### ASSIGNMENT
The whole listing below must be printed again exactly, images excluded.
%%
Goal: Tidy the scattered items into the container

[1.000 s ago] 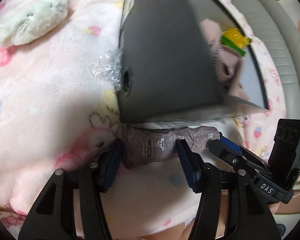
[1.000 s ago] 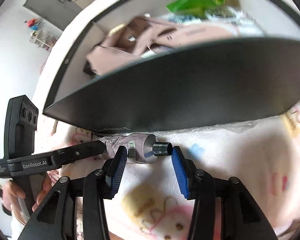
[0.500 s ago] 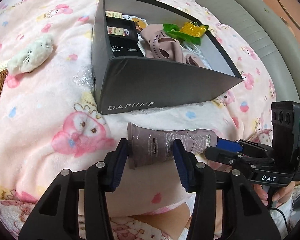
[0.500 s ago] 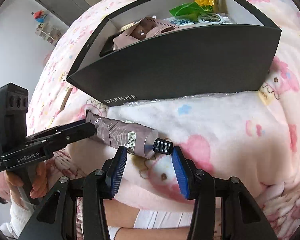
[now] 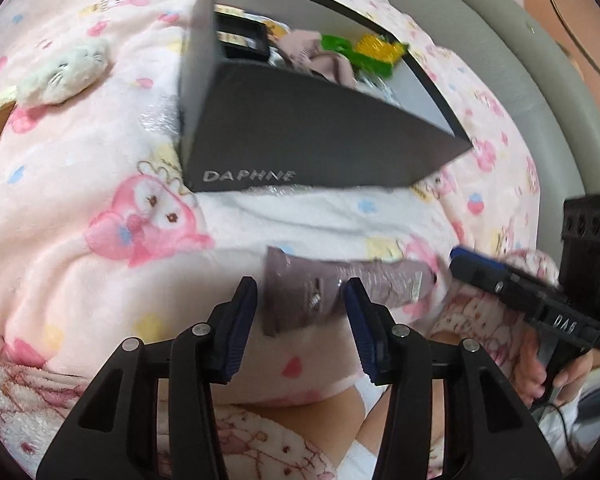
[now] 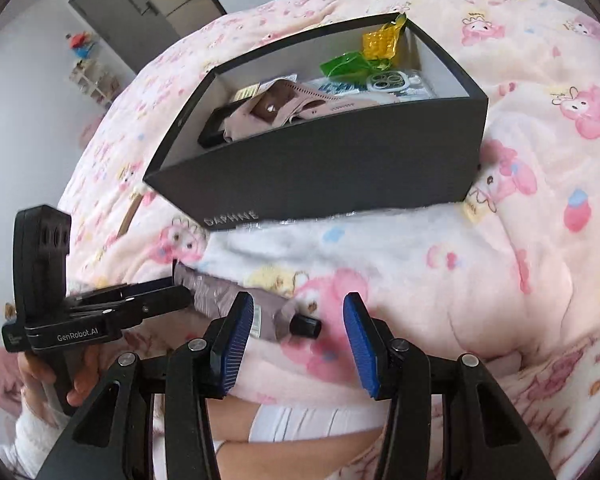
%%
### ANSWER SECTION
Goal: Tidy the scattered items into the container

[1.000 s ago] 
[1.000 s ago] 
[0.500 s ago] 
[0.500 s ago] 
[now] 
[now] 

Thus the exercise is complete.